In the copy of the lines below, leave out pictures and print everything else exactly.

◇ ◇ ◇ ◇

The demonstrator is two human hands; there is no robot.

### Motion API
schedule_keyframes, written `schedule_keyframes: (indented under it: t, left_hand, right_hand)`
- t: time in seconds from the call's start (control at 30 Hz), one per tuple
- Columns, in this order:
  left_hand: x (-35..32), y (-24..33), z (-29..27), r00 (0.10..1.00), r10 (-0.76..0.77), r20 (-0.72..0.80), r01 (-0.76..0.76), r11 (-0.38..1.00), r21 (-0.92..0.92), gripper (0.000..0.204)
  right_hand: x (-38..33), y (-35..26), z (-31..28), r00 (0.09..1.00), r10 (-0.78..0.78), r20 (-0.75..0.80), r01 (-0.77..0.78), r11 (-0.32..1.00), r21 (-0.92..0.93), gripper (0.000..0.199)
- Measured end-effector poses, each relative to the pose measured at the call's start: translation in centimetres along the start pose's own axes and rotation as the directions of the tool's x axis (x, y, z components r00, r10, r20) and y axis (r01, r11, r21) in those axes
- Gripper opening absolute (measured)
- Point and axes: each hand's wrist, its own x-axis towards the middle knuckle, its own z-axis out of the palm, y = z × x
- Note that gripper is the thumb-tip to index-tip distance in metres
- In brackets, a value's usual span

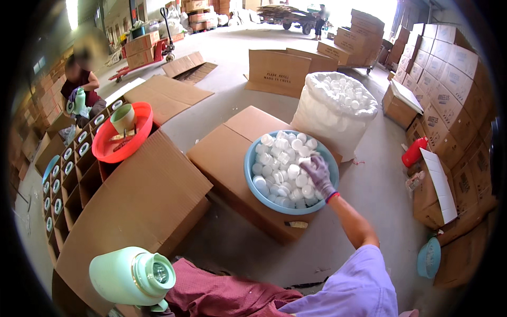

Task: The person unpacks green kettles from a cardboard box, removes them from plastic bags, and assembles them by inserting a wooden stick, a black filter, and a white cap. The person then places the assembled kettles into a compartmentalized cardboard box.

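Now among white caps!
Clutching mint-green vacuum flask with left hand; can't tell grip of curled right hand.

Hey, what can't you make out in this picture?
All in the head view:
What supports the green flask: hidden beneath it, at the lower edge.
Floor of the blue basin: covered by white caps.
Whether the right hand grips one: hidden under the hand.
Distant person: too small, blurred.
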Motion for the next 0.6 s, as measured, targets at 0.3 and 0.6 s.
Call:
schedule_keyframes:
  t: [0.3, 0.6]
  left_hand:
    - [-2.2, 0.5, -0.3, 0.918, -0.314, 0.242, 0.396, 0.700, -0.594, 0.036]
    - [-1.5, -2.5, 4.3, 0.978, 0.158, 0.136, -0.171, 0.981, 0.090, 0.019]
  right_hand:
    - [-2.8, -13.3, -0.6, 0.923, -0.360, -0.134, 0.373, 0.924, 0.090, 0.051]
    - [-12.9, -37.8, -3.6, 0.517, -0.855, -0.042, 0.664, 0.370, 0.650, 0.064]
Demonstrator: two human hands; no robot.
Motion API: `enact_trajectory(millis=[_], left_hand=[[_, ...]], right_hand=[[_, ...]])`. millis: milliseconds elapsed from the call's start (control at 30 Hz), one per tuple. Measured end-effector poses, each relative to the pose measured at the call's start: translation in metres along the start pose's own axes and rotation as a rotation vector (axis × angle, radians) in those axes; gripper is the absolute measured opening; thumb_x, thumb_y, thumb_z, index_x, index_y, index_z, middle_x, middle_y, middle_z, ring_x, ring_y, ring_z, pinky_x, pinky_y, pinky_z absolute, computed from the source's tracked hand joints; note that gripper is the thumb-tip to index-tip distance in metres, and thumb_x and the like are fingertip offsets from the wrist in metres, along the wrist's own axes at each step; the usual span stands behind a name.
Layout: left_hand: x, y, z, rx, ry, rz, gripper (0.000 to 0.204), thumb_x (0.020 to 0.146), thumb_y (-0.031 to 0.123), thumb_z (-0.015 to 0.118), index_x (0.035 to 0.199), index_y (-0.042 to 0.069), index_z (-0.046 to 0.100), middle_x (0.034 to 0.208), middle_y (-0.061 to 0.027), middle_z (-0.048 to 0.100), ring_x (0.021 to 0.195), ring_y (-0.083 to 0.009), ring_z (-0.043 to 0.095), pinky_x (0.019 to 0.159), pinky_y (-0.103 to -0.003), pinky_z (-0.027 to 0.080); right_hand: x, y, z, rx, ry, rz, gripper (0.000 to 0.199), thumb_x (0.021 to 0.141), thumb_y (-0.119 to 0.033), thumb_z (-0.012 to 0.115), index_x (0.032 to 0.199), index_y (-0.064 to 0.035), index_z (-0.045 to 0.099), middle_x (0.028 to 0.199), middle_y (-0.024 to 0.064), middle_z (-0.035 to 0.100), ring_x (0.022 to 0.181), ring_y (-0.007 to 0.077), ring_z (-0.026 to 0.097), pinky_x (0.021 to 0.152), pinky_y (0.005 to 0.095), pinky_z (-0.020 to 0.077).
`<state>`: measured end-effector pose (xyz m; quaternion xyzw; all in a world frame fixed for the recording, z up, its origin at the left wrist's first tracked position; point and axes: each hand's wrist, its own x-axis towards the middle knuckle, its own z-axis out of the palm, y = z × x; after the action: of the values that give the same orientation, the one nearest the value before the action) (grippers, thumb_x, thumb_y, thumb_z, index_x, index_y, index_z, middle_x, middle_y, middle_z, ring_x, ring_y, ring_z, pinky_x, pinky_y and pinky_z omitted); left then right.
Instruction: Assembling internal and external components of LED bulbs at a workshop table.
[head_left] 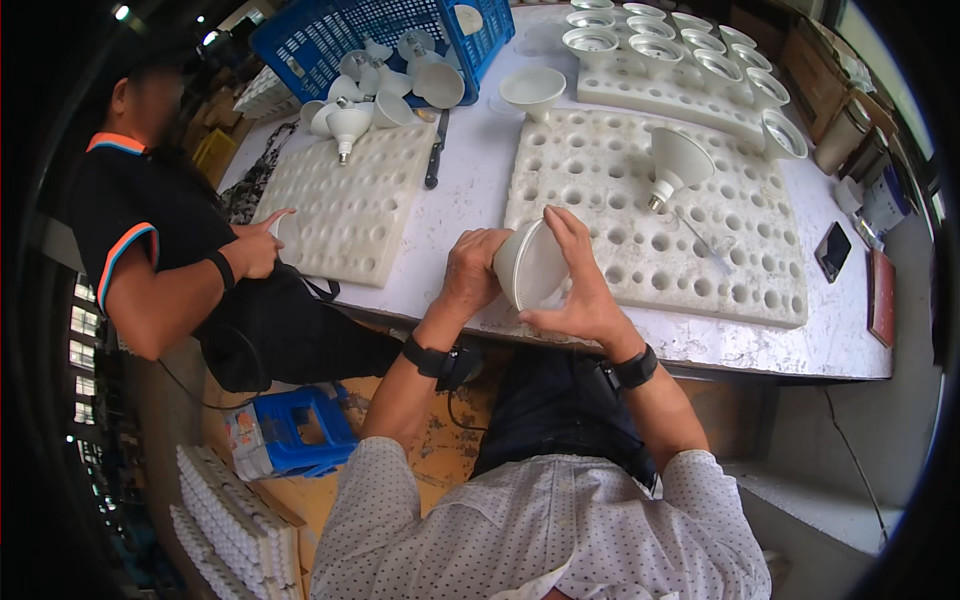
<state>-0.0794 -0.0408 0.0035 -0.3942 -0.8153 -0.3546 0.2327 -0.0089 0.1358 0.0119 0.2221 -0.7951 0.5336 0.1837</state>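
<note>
Both hands grasp a white lamp housing (530, 265) at the near edge of the foam tray (700, 270): left hand (470, 275) wraps its narrow end, right hand (580, 285) cups the rim. Grip is over the table edge, so a slip could drop it. Beyond on the tray, another housing (678, 162) lies tipped. Co-worker's hand (258, 248) is well left, w/ blue basket (380, 40) farthest.

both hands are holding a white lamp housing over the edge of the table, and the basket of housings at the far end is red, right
Not quite: the basket is blue, not red, as the head view shows. The rest holds: the left hand and right hand hold a white lamp housing over the edge of the table.
</note>
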Motion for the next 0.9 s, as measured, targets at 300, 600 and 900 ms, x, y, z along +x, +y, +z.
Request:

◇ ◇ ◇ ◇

*Output of the exercise*.
The demonstrator is two human hands; there is no robot.

### Motion API
schedule_keyframes, written `schedule_keyframes: (indented under it: t, left_hand, right_hand)`
- t: time in seconds from the call's start (control at 30 Hz), one per tuple
- Columns, in this order:
  left_hand: x (-35..32), y (-24..33), z (-29..27), r00 (0.10..1.00), r10 (-0.76..0.77), r20 (-0.72..0.80), r01 (-0.76..0.76), r11 (-0.38..1.00), r21 (-0.92..0.92), gripper (0.000..0.204)
  right_hand: x (-38..33), y (-35..26), z (-31..28), r00 (0.09..1.00), r10 (-0.78..0.78), r20 (-0.75..0.80), r01 (-0.77..0.78), r11 (-0.32..1.00), r21 (-0.92..0.93), gripper (0.000..0.199)
- Measured end-effector poses, each relative to the pose measured at the call's start: translation in centimetres along the start pose's own axes and rotation as the directions of the tool's x axis (x, y, z components r00, r10, r20) and y axis (r01, r11, r21) in those axes
- Gripper opening absolute (measured)
- Point and axes: each hand's wrist, its own x-axis towards the middle knuckle, its own z-axis out of the palm, y = z × x
- Note that gripper is the thumb-tip to index-tip distance in metres
- In brackets, a value's usual span


Task: The person unpacks green kettles from a cardboard box, removes them from plastic bags, and assembles them by inserting a wooden stick, a black filter, and a white cap. The person then places the assembled kettles into a compartmentalized cardboard box.

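Now among white caps!
Clutching mint-green vacuum flask with left hand; can't tell grip of curled right hand.

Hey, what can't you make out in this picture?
All in the head view:
What supports the green flask: hidden beneath it, at the lower edge.
Floor of the blue basin: covered by white caps.
Whether the right hand grips one: hidden under the hand.
Distant person: too small, blurred.
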Motion for the next 0.6 s, as measured, targets at 0.3 and 0.6 s.
Call:
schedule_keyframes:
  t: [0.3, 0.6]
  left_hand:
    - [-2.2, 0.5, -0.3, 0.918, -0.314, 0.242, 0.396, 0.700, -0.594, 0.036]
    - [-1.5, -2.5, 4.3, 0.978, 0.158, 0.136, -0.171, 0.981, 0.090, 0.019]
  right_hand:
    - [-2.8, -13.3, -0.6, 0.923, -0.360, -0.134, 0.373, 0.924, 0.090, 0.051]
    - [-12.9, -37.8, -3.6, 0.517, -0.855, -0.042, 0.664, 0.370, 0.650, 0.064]
Demonstrator: two human hands; no robot.
Motion API: `enact_trajectory(millis=[_], left_hand=[[_, ...]], right_hand=[[_, ...]])`. millis: milliseconds elapsed from the call's start (control at 30 Hz), one per tuple. Measured end-effector poses, each relative to the pose measured at the call's start: translation in metres along the start pose's own axes and rotation as a rotation vector (axis × angle, radians) in those axes; gripper is the absolute measured opening; thumb_x, thumb_y, thumb_z, index_x, index_y, index_z, middle_x, middle_y, middle_z, ring_x, ring_y, ring_z, pinky_x, pinky_y, pinky_z absolute, computed from the source's tracked hand joints; note that gripper is the thumb-tip to index-tip distance in metres, and thumb_x and the like are fingertip offsets from the wrist in metres, along the wrist's own axes at each step; the usual span stands behind a name.
Layout: left_hand: x, y, z, rx, ry, rz, gripper (0.000 to 0.204), thumb_x (0.020 to 0.146), thumb_y (-0.031 to 0.123), thumb_z (-0.015 to 0.118), index_x (0.035 to 0.199), index_y (-0.042 to 0.069), index_z (-0.046 to 0.100), middle_x (0.034 to 0.208), middle_y (-0.061 to 0.027), middle_z (-0.048 to 0.100), ring_x (0.021 to 0.195), ring_y (-0.083 to 0.009), ring_z (-0.043 to 0.095), pinky_x (0.019 to 0.159), pinky_y (-0.103 to -0.003), pinky_z (-0.027 to 0.080); right_hand: x, y, z, rx, ry, rz, gripper (0.000 to 0.199), thumb_x (0.021 to 0.141), thumb_y (-0.119 to 0.033), thumb_z (-0.012 to 0.115), index_x (0.032 to 0.199), index_y (-0.064 to 0.035), index_z (-0.045 to 0.099), middle_x (0.028 to 0.199), middle_y (-0.024 to 0.064), middle_z (-0.035 to 0.100), ring_x (0.022 to 0.181), ring_y (-0.007 to 0.077), ring_z (-0.026 to 0.097), pinky_x (0.021 to 0.152), pinky_y (0.005 to 0.095), pinky_z (-0.020 to 0.077).
`<state>`: measured end-effector pose (xyz m; quaternion xyzw; all in a world frame fixed for the recording, z up, its origin at the left wrist's first tracked position; point and axes: each hand's wrist, its own x-axis towards the middle knuckle, its own z-axis out of the palm, y = z × x; after the action: of the values that give the same orientation, the one nearest the value before the action) (grippers, thumb_x, thumb_y, thumb_z, index_x, index_y, index_z, middle_x, middle_y, middle_z, ring_x, ring_y, ring_z, pinky_x, pinky_y and pinky_z omitted); left then right.
Instruction: Assembling internal and external components of LED bulbs at a workshop table.
[head_left] 
<state>-0.0794 -0.0408 0.0035 -0.3942 -0.8153 -0.3546 0.2327 -0.0089 0.1358 0.0119 0.2221 -0.7951 0.5336 0.1837</state>
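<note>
Both hands grasp a white lamp housing (530, 265) at the near edge of the foam tray (700, 270): left hand (470, 275) wraps its narrow end, right hand (580, 285) cups the rim. Grip is over the table edge, so a slip could drop it. Beyond on the tray, another housing (678, 162) lies tipped. Co-worker's hand (258, 248) is well left, w/ blue basket (380, 40) farthest.

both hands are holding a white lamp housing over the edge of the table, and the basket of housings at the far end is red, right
Not quite: the basket is blue, not red, as the head view shows. The rest holds: the left hand and right hand hold a white lamp housing over the edge of the table.
</note>
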Motion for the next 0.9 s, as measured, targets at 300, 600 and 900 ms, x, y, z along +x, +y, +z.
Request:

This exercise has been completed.